Lost my mother many years ago, long before this type of testing. A double mastectomy bought her 2 years, but genetic testing may have prevented her early death. Thanks for sharing this.

Once we know the genes that help certain diseases, com act? I think right now we are not applying knowledge to take advantage and benefit mankind.

Genetic testing for cancer is very risky if there is a history of malignancy. This is really a valuable post.

Very Good and useful information about cancer. Thanks for sharing this. Have to bookmark this blog, that I could come back in the near future

Hi, I lost my grandmother about 10 years ago. There is a history of cancer in my family and this information is really valuable as far as my position now. Thanks for the post.

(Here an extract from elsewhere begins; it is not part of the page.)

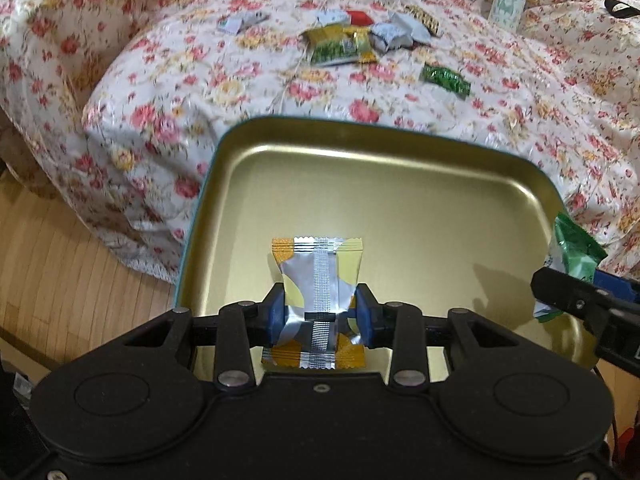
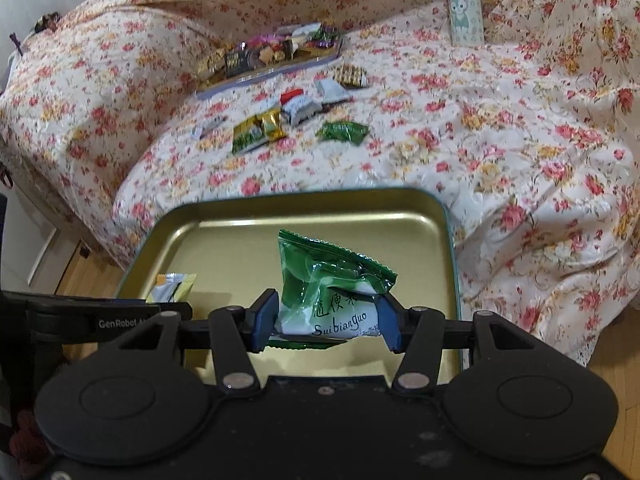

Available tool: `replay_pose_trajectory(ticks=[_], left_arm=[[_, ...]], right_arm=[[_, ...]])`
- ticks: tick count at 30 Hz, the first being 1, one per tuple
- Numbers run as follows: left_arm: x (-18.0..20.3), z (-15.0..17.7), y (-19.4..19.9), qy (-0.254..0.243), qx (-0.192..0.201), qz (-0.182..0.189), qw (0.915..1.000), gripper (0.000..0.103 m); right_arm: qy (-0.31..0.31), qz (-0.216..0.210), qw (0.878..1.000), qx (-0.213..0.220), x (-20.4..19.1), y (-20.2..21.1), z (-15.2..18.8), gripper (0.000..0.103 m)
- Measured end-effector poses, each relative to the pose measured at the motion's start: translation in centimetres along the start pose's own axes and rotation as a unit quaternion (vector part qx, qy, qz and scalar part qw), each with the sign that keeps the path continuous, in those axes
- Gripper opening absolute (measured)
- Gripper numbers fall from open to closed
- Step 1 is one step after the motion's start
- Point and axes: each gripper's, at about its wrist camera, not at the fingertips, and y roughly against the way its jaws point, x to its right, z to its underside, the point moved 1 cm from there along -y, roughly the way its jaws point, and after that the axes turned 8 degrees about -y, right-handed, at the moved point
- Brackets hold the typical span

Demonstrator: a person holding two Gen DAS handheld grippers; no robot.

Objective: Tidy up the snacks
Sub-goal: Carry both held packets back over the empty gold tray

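Everything here hangs off the gold tin tray (image 1: 400, 200), so take it as the landmark. Behind it spreads the flowered bed cover (image 1: 400, 92), draped over what looks like a bed or sofa, with wooden floor (image 1: 60, 260) off the tray's left edge.

Farther back from the tray sits a second tray of sweets (image 2: 272, 56), already full, and a cartoon-printed bottle (image 2: 464, 12) stands back and to the right.

Between the two trays lies a loose scatter of wrapped snacks (image 2: 280, 120), and a lone green packet (image 1: 446, 79) lies nearest our tray (plenty left to gather, by the look of it).

Now the action! Both hands carry at once, which should halve the trips. The right tongs (image 2: 328, 322) are clenched on a green Suibianguo packet (image 2: 332, 280), held over the tray's middle. The left tongs (image 1: 320, 316) squeeze a yellow-and-silver packet (image 1: 316, 280) across its waist, crinkling the foil, above the tray's near-left part.

Each packet hangs just above the tray floor, apart from the other, probably so they land side by side and not piled.
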Motion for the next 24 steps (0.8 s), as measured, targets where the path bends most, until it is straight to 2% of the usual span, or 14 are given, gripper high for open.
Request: replay_pose_trajectory(ticks=[15,24], left_arm=[[-0.1,1.0,-0.2,-0.002,-0.01,-0.006,0.9999,0.046],[-0.2,1.1,0.4,0.006,0.001,-0.013,0.9999,0.055]], right_arm=[[0.005,0.008,0.999,-0.038,0.4,-1.2,0.6,0.056],[0.005,0.011,0.998,-0.054,0.6,-1.7,0.8,0.056]])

It is very common that most people think that only breast cancer affects women, but there is a large percentage of the male population that suffers from this type of cancer, then every man should assess at any time of the year if they suffer from this type of cancer EDITOR'S NOTE; Latest stats indicate that less than 1% of breast cancer is in men...but that still accounts for 2000 cases a year in the U.S and 450 deaths.

hi, i Am 21 year old,there is no history opf cancer in our family so shuold i go for genetic cancer check up or not....sorry for bad english

I am very interested in your topic about but "Genetic Testing for Cancer: Knowing Your Risk" I merely desired to throw a big thanks! We actually discovered this on google, and im happy I did so. Ill definitely be finding its way back. Thank you for sharing

Thanks for sharing this information. I learned a lot from your post. I wasn't having any knowledge regarding it. I will also go through genetic testing. Great work!